▶ _EXERCISE_
Take each line of the data that contains the string "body" and copy it.
[INPUT — start]
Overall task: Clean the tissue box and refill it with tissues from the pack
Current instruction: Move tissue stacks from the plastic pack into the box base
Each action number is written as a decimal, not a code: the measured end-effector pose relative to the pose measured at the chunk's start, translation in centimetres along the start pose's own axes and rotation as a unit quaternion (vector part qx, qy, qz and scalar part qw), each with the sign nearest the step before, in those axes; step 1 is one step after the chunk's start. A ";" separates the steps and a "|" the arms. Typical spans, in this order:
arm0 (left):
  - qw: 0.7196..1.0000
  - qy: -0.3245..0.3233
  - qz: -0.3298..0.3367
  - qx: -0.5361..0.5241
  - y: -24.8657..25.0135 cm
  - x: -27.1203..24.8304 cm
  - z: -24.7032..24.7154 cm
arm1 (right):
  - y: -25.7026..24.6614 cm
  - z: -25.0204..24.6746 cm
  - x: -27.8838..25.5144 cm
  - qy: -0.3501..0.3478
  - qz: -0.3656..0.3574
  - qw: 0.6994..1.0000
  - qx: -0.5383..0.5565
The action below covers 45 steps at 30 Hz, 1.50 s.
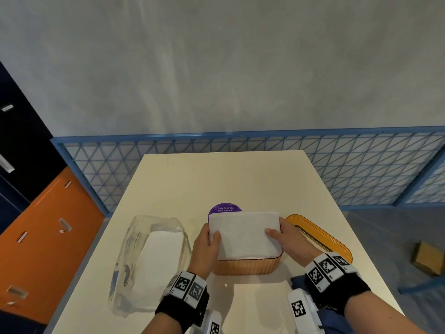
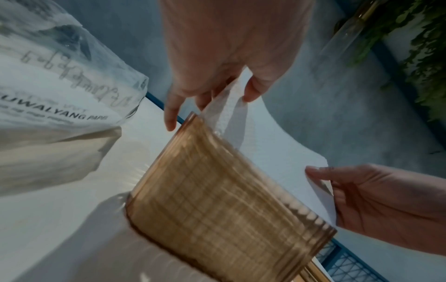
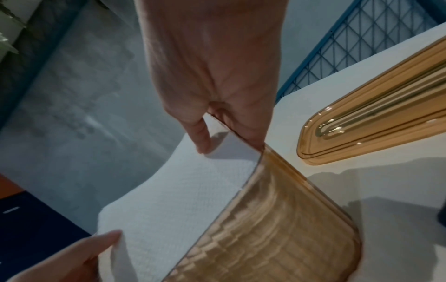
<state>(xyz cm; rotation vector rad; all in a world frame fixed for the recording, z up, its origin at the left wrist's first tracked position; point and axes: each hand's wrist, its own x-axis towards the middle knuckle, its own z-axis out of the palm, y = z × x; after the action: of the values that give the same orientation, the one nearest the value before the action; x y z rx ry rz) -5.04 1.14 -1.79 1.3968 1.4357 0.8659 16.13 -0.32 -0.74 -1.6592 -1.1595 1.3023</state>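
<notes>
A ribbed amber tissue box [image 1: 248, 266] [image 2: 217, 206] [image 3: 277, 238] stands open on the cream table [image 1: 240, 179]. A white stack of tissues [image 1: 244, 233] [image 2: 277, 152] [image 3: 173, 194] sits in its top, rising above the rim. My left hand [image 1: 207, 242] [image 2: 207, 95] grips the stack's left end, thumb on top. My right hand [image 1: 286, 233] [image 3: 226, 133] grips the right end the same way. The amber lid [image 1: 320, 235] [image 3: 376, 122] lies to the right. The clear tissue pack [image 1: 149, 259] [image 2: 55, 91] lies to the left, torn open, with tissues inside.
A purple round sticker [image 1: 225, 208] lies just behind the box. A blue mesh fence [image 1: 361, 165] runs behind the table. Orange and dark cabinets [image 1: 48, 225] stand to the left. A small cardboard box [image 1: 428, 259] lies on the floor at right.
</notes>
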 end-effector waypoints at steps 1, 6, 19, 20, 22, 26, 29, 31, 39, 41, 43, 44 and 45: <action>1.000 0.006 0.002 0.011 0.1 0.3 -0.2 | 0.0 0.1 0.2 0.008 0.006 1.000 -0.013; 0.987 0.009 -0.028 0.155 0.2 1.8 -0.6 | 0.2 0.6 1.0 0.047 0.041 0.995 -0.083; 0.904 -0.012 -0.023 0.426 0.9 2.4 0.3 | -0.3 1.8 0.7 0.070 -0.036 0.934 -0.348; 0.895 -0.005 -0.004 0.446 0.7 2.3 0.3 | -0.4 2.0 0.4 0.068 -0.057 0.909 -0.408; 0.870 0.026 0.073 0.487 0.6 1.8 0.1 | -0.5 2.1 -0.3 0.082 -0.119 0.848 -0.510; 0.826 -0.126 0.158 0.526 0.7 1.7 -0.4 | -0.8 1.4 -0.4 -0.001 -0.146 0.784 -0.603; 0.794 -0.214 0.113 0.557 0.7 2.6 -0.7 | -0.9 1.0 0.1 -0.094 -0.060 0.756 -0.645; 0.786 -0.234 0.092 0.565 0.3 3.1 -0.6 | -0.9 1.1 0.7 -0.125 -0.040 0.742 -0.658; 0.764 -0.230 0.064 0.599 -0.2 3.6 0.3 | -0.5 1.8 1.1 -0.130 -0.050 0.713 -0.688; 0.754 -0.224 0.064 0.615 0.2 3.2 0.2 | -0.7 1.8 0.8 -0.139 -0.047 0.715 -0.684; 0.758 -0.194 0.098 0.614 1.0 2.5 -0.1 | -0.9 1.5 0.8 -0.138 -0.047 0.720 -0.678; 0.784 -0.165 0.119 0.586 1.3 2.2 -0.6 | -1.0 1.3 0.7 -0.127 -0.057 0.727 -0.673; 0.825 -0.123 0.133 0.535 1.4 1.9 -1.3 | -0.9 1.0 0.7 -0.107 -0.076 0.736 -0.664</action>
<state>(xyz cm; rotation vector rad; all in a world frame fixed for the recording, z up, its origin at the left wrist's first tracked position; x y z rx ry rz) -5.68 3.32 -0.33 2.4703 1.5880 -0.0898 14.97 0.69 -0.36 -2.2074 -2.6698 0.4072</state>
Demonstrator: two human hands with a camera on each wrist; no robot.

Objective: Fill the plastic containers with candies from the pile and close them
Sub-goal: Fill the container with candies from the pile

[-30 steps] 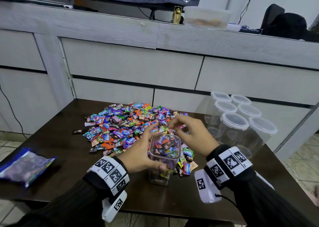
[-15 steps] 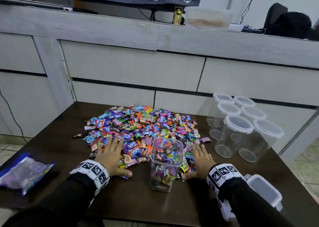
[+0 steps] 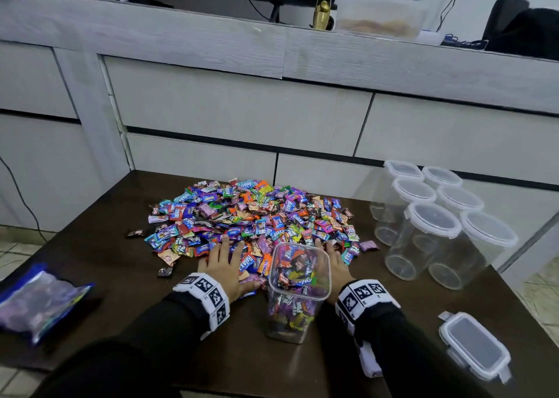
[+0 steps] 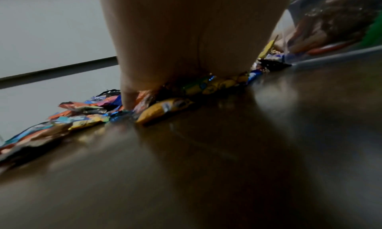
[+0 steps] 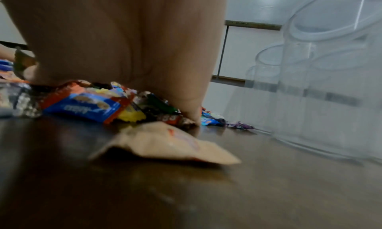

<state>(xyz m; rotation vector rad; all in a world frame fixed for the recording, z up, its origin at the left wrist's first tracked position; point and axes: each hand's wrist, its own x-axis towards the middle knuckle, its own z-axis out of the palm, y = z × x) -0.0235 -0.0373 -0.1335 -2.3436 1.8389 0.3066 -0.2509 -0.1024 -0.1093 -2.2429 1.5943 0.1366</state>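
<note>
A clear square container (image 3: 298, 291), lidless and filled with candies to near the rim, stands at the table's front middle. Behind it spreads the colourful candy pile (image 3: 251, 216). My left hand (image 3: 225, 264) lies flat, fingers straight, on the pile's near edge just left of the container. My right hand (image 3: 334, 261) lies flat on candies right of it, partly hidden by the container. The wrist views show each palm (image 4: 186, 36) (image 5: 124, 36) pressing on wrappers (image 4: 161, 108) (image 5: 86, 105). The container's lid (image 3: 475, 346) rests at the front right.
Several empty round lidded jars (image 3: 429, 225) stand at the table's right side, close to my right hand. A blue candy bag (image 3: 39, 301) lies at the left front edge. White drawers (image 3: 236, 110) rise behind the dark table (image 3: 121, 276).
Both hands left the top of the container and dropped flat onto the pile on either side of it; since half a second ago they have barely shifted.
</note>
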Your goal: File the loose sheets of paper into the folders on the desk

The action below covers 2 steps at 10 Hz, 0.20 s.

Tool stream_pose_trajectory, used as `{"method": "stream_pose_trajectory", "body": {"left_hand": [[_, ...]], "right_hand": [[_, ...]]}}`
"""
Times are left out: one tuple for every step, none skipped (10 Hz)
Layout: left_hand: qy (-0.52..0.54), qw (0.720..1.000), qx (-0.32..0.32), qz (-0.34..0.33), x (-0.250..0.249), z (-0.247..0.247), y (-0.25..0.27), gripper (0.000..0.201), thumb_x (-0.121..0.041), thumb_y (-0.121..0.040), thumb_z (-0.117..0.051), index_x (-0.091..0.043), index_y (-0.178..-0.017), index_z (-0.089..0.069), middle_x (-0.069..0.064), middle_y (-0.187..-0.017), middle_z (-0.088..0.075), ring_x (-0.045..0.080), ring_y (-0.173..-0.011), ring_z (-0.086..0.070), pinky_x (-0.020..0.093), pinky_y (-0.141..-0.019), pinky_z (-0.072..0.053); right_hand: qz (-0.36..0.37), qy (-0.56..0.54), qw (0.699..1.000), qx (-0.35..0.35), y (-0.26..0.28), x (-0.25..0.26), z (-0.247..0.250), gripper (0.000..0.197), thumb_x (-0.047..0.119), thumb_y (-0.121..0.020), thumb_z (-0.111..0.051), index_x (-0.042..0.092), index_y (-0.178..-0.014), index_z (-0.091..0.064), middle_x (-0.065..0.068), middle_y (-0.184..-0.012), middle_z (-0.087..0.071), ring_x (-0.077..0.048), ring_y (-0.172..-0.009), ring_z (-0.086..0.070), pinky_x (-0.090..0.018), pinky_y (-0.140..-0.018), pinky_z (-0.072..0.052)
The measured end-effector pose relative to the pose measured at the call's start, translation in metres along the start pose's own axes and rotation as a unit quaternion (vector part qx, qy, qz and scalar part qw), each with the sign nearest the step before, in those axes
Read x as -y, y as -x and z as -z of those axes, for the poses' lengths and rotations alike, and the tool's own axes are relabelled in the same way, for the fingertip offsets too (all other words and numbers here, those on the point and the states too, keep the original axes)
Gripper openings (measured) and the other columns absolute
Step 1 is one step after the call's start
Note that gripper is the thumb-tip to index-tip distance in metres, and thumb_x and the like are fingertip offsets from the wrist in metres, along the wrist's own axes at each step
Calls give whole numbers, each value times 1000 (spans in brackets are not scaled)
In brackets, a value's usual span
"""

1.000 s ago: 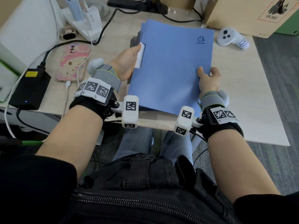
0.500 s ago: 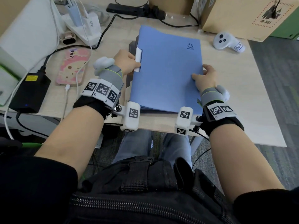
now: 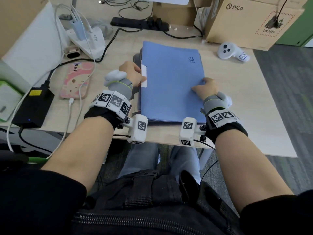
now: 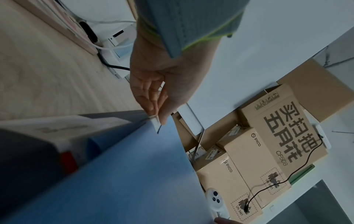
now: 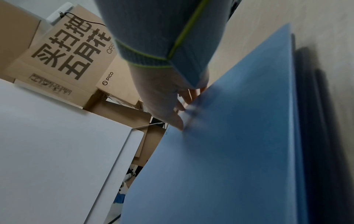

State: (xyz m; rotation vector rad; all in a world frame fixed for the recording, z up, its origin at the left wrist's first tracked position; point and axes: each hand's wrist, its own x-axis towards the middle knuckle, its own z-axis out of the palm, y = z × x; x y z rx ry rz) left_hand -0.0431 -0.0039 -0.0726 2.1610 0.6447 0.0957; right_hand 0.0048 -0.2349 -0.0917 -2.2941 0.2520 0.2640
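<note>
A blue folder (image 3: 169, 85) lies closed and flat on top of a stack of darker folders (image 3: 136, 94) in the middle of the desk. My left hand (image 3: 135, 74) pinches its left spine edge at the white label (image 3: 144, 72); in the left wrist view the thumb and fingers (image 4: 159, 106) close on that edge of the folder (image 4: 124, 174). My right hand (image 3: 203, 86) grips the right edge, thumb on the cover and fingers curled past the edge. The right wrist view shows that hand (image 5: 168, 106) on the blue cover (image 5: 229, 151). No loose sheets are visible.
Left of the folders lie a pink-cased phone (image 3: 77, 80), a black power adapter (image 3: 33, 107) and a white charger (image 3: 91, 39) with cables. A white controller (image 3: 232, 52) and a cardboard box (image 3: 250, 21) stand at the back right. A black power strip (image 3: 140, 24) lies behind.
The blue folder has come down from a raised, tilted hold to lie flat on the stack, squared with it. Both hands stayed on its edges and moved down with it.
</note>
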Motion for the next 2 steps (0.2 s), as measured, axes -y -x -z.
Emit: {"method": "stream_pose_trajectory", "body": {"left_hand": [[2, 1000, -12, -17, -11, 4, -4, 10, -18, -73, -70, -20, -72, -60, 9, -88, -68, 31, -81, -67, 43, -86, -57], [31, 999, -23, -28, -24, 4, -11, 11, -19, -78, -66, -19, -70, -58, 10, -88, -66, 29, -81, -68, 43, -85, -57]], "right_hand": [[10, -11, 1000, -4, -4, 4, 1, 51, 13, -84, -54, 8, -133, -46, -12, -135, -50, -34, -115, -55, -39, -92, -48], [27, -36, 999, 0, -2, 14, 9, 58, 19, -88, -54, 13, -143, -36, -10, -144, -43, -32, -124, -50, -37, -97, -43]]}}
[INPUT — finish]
▶ _SOLUTION_
Tool stream_pose_trajectory, used as `{"method": "stream_pose_trajectory", "body": {"left_hand": [[_, ...]], "right_hand": [[_, ...]]}}`
Emit: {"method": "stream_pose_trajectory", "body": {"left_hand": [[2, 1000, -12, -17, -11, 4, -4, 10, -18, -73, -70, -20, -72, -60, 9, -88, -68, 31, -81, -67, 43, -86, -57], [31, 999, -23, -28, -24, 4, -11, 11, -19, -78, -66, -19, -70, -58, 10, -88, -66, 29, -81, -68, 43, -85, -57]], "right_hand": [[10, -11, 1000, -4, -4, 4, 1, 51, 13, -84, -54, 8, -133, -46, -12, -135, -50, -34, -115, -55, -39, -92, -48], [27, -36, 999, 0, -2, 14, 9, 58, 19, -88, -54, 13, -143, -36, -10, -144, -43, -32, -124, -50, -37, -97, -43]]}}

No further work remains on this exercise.